Some signs suggest that the trade tensions and domestic criticisms may have already prompted Mr. Xi’s government to cool the public tone. A series of articles in The People’s Daily scornfully mocked Chinese scholars and pundits who have claimed that China has surpassed the United States as a technological power, and warned the news media to curb cocky boasting.
“It’s too soon to see if this type of criticism could constrain the leadership, but it is interesting that there has been some recalibration of the foreign policy rhetoric,” said Susan Shirk, the chairwoman of the 21st Century China Center at the University of California, San Diego, and a former deputy assistant secretary of state. That, she said, “suggests that there is some ability to self-correct, at least on the rhetorical level.”
Others see signs that the Communist Party has been cooling its glorification of Mr. Xi. In his essay, Professor Xu said that the propaganda echoed the cult of personality that surrounded Mao Zedong, and he called for “slamming on the brakes.”
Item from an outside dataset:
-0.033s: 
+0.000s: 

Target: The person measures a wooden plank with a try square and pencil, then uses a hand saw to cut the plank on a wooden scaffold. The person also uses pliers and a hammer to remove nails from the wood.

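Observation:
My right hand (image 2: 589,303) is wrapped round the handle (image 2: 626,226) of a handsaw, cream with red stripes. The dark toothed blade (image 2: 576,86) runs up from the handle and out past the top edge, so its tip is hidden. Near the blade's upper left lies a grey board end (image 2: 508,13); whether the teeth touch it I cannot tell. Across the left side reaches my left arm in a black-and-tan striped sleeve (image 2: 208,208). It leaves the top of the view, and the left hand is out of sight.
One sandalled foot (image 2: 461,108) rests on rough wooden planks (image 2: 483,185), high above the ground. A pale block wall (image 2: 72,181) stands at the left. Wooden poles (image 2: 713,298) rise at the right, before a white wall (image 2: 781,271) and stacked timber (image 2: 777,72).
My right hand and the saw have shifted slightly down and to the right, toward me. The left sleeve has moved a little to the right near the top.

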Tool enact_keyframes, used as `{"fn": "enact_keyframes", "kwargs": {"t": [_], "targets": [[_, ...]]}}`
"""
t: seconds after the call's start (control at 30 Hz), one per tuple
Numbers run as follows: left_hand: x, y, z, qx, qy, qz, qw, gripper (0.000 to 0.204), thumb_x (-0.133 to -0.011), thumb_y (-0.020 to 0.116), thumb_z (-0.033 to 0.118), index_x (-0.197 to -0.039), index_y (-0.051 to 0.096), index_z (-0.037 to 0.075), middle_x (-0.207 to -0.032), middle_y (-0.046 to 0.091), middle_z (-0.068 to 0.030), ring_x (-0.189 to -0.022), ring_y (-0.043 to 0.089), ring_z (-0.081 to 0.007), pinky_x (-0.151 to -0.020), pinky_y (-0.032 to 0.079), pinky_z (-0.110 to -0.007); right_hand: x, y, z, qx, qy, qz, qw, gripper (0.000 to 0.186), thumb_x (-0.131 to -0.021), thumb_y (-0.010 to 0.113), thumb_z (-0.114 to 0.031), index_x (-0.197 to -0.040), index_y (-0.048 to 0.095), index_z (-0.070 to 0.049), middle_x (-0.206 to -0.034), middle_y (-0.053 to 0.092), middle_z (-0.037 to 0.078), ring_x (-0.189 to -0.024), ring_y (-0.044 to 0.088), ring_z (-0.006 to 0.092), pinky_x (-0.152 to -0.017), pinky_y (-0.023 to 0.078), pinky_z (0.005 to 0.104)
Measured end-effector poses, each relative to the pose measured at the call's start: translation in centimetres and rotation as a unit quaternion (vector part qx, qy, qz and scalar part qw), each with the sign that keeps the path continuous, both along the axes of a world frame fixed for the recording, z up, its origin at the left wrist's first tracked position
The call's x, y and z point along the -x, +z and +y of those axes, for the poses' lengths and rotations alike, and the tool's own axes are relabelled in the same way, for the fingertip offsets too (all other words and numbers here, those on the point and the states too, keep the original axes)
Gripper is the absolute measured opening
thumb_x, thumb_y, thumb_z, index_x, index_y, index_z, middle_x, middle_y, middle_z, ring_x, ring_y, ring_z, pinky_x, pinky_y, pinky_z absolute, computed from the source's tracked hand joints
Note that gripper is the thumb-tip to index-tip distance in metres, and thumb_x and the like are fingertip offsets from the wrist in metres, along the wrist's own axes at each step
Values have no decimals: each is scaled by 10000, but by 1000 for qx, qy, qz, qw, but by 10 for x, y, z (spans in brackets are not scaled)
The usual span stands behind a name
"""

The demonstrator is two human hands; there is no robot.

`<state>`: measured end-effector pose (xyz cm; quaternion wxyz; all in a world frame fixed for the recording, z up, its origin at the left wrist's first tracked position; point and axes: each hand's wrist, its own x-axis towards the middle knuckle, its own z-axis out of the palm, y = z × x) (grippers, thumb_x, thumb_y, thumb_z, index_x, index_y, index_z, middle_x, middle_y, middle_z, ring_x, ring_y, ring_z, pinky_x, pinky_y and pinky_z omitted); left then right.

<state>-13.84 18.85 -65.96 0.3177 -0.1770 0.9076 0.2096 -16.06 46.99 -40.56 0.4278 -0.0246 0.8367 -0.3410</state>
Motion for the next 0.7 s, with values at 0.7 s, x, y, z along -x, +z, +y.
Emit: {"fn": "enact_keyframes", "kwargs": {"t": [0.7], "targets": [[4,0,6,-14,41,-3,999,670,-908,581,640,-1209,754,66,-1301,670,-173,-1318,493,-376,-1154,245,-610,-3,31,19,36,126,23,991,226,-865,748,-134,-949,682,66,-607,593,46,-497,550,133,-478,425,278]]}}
“The propaganda system has been put on the defensive for contributing to the cult and also messing up the messaging concerning the U.S.-China trade conflict,” said Dali Yang, a political scientist at the University of Chicago who studies Chinese politics.
But speculation shared among some of Mr. Xi’s critics in Beijing and on the internet that unhappy party officials and elders had forced a full-scale retreat from the adulation appears to be unfounded.
Mr. Xi’s name has appeared on the front page of the People’s Daily as often as ever; the frequency of appearances in July was not markedly down, according to counts made by Qian Gang, a media expert at the University of Hong Kong. As well, a party campaign to study Mr. Xi’s years as a youth in Liangjiahe Village in northwest China has continued to inspire rhapsodic reports.
Comparing Xi to previous Chinese leaders in terms of People’s Daily front-page mentions. Xi is close to being mentioned every single day, which is Mao’s record during the Cultural Revolution. @ChuBailiang @ByChunHan @iandenisjohnson @eosnos @goldkorn pic.twitter.com/SmuuLagKwg— Air-Moving Device (@AirMovingDevice) July 19, 2018
Professor Xu’s future may now become a test of whether Mr. Xi will display greater tolerance of criticism.
“I have said what I must and am in the hands of fate,” he wrote at the end of his essay. “Heaven will decide whether we rise or fall.”